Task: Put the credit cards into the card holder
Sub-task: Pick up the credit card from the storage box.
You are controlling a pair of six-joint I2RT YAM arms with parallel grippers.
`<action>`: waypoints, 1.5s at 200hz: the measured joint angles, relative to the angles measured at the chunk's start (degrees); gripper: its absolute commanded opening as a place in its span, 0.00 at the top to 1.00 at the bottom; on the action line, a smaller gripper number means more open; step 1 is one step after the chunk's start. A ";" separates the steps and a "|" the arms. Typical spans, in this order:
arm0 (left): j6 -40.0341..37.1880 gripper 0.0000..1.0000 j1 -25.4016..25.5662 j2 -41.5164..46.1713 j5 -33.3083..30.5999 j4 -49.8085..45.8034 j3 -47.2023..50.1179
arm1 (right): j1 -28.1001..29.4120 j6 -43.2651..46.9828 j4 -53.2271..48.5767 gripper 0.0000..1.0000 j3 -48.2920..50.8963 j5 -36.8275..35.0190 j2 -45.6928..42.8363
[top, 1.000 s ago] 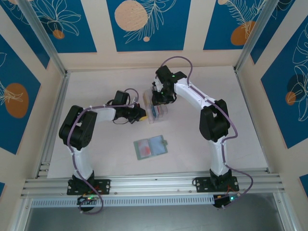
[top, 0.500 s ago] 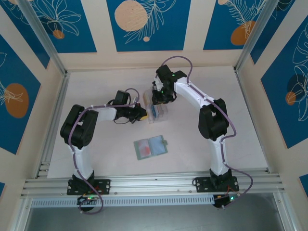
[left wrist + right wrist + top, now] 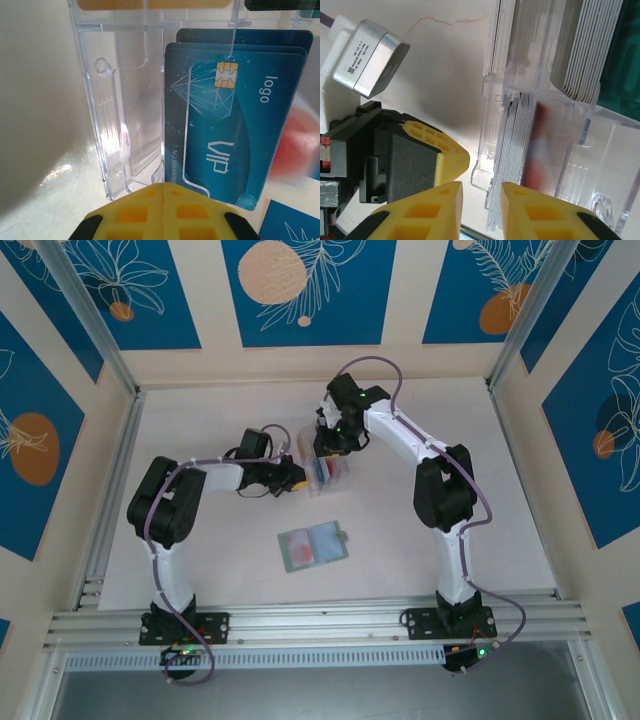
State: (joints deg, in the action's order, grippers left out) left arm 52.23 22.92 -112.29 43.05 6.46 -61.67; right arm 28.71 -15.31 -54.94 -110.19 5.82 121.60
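While the pale table (image 3: pixel 450 420) spreads wide in the top view, the left arm (image 3: pixel 165 510) bends in from its base and reaches to the right. The right arm (image 3: pixel 440 490) arches over from the other side. Both end near the middle of the table's far half.

A clear rack (image 3: pixel 330 475) stands there between the two hands, its slots packed with cards. The wallet (image 3: pixel 313 546) lies open and flat nearer the bases, its tab to the right. It is well apart from the rack and from both hands, and red shows through its left half.

The left hand (image 3: pixel 293 477) is closed, its yellow fingers pressed together on nothing. Its tip sits just beside the rack's left wall; whether it touches cannot be told. The right hand (image 3: pixel 325 448) hangs over the rack's far end. In its wrist view, its fingers (image 3: pixel 540 215) stand slightly apart, with nothing seen between them.

In the left wrist view, blue cards (image 3: pixel 235 125) stand one behind another in the rack. The front one bears a gold chip, "VIP" and "logo". In the right wrist view, grey card edges fill the slots and one red card is blurred.
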 measured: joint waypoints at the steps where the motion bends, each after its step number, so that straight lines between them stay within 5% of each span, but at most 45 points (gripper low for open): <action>1: 0.00 0.99 0.00 0.00 0.00 0.02 0.00 | 0.02 0.00 0.00 0.72 0.00 -0.02 -0.02; 125: -0.02 0.99 0.00 -0.09 0.02 0.00 -0.07 | 0.92 0.61 -3.89 0.70 -1.77 -13.35 -0.46; 300: 0.00 0.99 0.13 -1.42 0.02 0.17 -0.92 | 3.21 1.86 -5.40 0.83 -4.59 -14.84 2.93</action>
State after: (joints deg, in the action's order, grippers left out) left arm 52.23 23.05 -113.71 43.07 6.63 -62.59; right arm 31.92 -13.45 -60.34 -114.78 -9.02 124.53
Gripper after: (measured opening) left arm 0.038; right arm 0.182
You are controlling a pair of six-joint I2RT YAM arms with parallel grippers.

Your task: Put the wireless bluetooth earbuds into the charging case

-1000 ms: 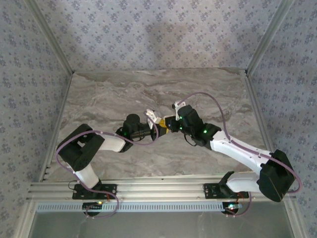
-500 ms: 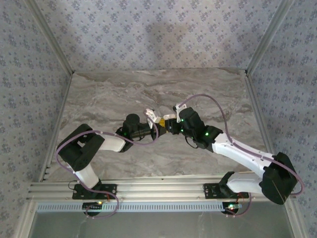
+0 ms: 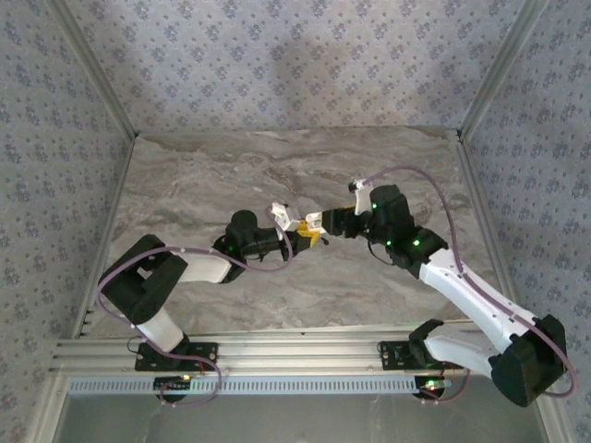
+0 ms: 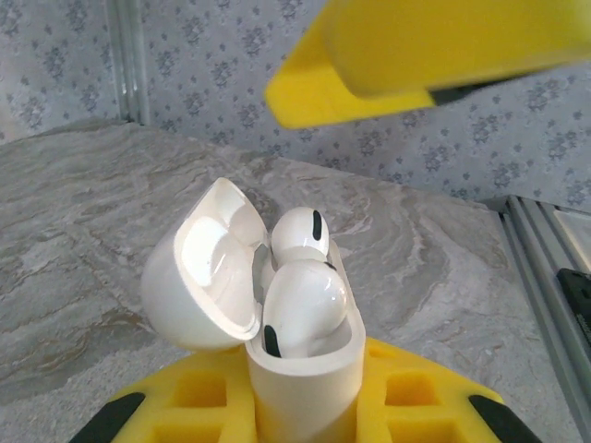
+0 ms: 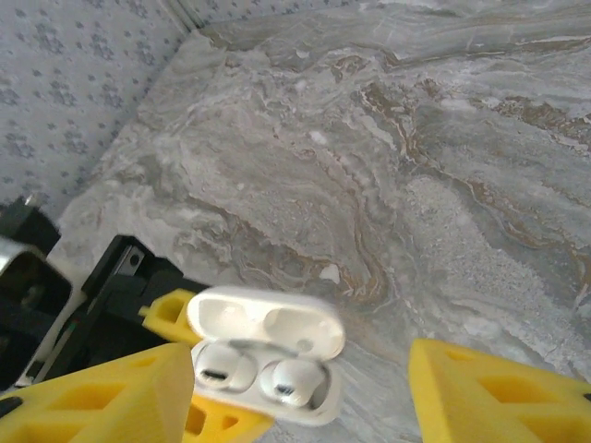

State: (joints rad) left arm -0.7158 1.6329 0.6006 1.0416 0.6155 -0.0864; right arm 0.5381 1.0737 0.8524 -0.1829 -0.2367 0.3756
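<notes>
Earbuds (image 4: 305,300): two white, seated side by side in charging case (image 4: 303,383), stems sunk inside, rounded heads showing at mouth. Case clamped at base by left gripper (image 4: 300,415), held over table (image 5: 416,138). Long axis run along left fingers, mouth aimed toward right gripper (image 5: 295,397). Lid (image 4: 208,268) swung open to one side. Right fingers spread apart, clear of case, seen either side of it.

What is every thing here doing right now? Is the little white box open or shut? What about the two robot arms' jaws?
charging case: lid open, clamped at its base.
earbuds: two white ones, sitting in the case.
left gripper: jaws shut on the case.
right gripper: jaws open, holding nothing.
</notes>
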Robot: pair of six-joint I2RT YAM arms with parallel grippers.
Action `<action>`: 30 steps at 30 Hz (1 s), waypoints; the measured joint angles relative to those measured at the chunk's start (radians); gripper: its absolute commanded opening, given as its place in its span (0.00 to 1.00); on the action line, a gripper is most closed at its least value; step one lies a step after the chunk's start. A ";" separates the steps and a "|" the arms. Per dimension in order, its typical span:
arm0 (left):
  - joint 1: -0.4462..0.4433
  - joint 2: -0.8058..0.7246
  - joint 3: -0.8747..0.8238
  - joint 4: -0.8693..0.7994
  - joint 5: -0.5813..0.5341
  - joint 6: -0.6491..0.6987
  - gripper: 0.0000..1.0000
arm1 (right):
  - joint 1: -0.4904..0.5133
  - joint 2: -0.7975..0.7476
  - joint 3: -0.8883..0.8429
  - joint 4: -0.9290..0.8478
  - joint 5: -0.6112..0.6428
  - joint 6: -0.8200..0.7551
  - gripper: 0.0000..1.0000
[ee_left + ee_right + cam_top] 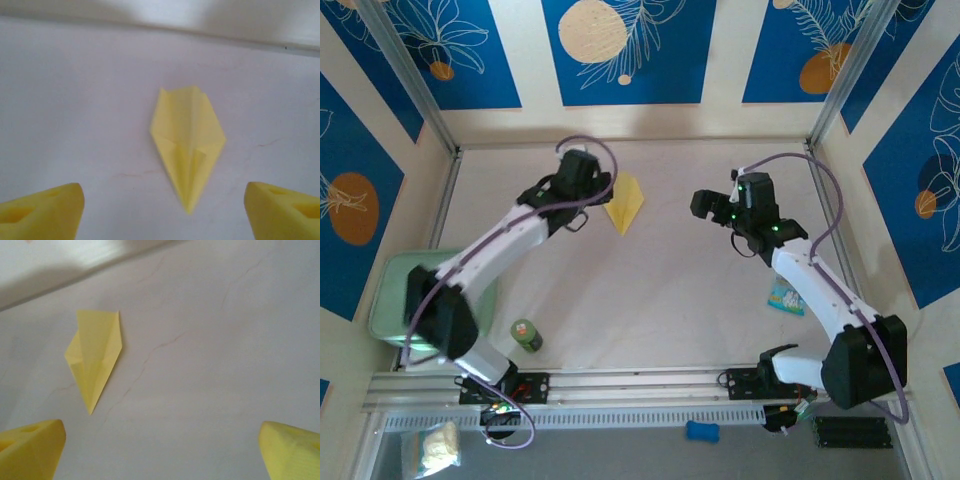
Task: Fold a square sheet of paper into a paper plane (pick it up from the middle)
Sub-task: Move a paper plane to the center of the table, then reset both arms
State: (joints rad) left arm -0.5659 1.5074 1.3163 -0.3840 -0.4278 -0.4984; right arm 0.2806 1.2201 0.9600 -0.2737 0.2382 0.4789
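Note:
The square sheet of paper lies on the table folded into a pale-yellow paper plane [624,203], kite-shaped with a centre crease and its sharp tip toward the arms. My left gripper [600,186] hovers just left of it, apart from the paper. In the left wrist view the plane [189,145] lies flat ahead of the open left gripper [165,212], with nothing between the yellow fingertips [50,210]. My right gripper [712,206] stands open to the plane's right. In the right wrist view the plane [95,355] is off to the left of that gripper [162,452], over bare table.
A green bin [390,300] sits at the left edge, with a small green bottle [526,335] near the left arm's base. A blue-green packet [786,297] lies beside the right arm. Raised walls [630,122] ring the table.

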 measured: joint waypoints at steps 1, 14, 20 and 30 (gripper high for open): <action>0.004 -0.067 -0.079 0.055 -0.029 0.029 0.98 | -0.004 -0.011 -0.001 0.002 0.022 -0.014 0.99; 0.127 -0.438 -0.777 0.535 -0.232 0.318 0.99 | -0.145 -0.087 -0.302 0.202 0.208 -0.092 0.99; 0.245 -0.410 -0.903 0.697 -0.181 0.431 0.99 | -0.173 -0.080 -0.481 0.412 0.218 -0.148 0.99; 0.413 -0.201 -1.009 1.035 0.153 0.512 0.99 | -0.176 0.044 -0.577 0.726 0.168 -0.272 0.99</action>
State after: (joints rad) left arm -0.1532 1.3067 0.3077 0.6514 -0.2752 0.0139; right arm 0.1047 1.2644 0.3828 0.4522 0.4061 0.2073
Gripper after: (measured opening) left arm 0.991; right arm 0.990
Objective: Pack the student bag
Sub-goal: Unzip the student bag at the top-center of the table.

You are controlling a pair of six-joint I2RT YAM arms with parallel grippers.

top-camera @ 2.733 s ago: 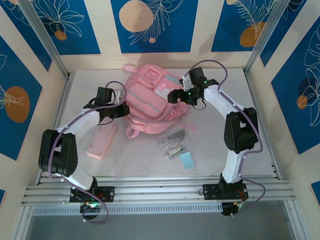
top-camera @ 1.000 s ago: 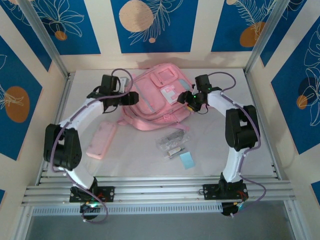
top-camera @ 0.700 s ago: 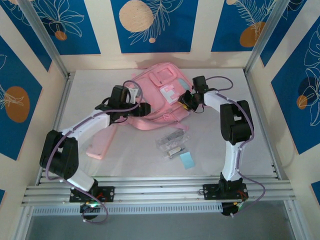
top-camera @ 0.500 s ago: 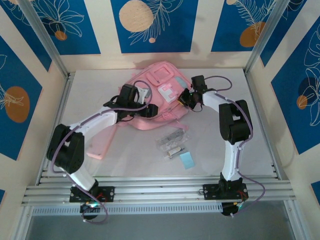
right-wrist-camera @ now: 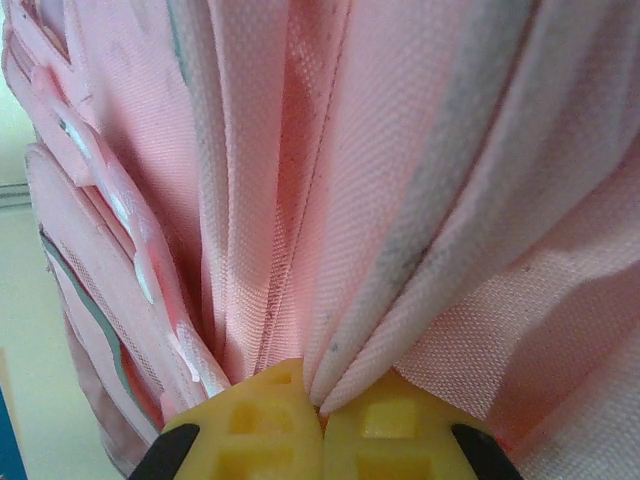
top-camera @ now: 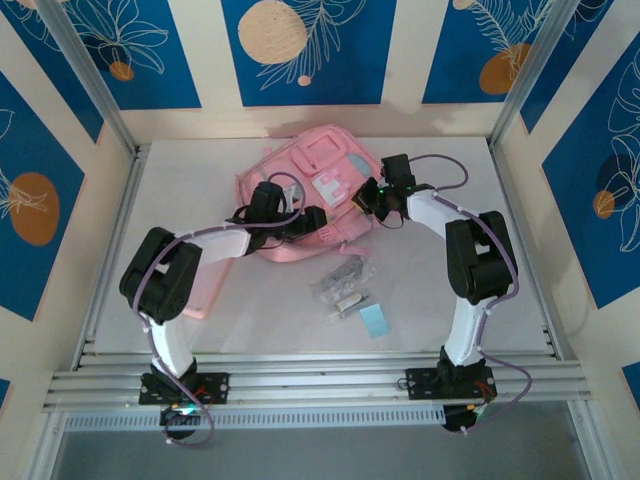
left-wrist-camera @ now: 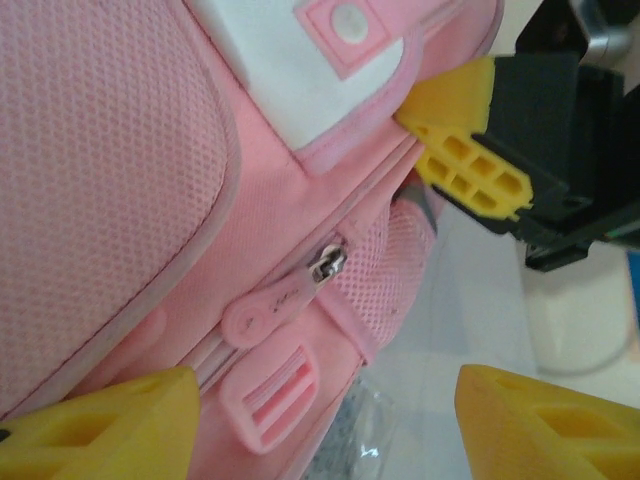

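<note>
The student bag (top-camera: pixel 300 175) is a big pink backpack lying at the back middle of the table. My right gripper (top-camera: pixel 367 197) is at its right side, shut on a fold of pink and grey-trimmed fabric (right-wrist-camera: pixel 400 230), with the yellow pads (right-wrist-camera: pixel 265 430) pressed together around it. My left gripper (top-camera: pixel 318 222) is open at the bag's near right edge. Between its yellow fingertips (left-wrist-camera: pixel 100 430) lie a pink zipper pull (left-wrist-camera: pixel 275 305) and a pink buckle (left-wrist-camera: pixel 270 395), neither one gripped. In the left wrist view the right gripper's yellow fingers (left-wrist-camera: pixel 470 165) show at the bag's edge.
A flat pink pouch (top-camera: pixel 205 285) lies at the left, partly under my left arm. A clear plastic packet (top-camera: pixel 345 280) and a small light-blue card (top-camera: pixel 375 320) lie in front of the bag. Metal posts and walls close in both sides.
My right gripper has shut on the bag's fabric. The left arm has swung right along the bag's front to its near right edge, and the bag has shifted and bunched.
</note>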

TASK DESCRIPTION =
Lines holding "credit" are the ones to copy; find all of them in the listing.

SOLUTION TO THIS PROBLEM =
Task: Put the credit cards into the card holder
Sub-task: Pick up the credit card from the storage box.

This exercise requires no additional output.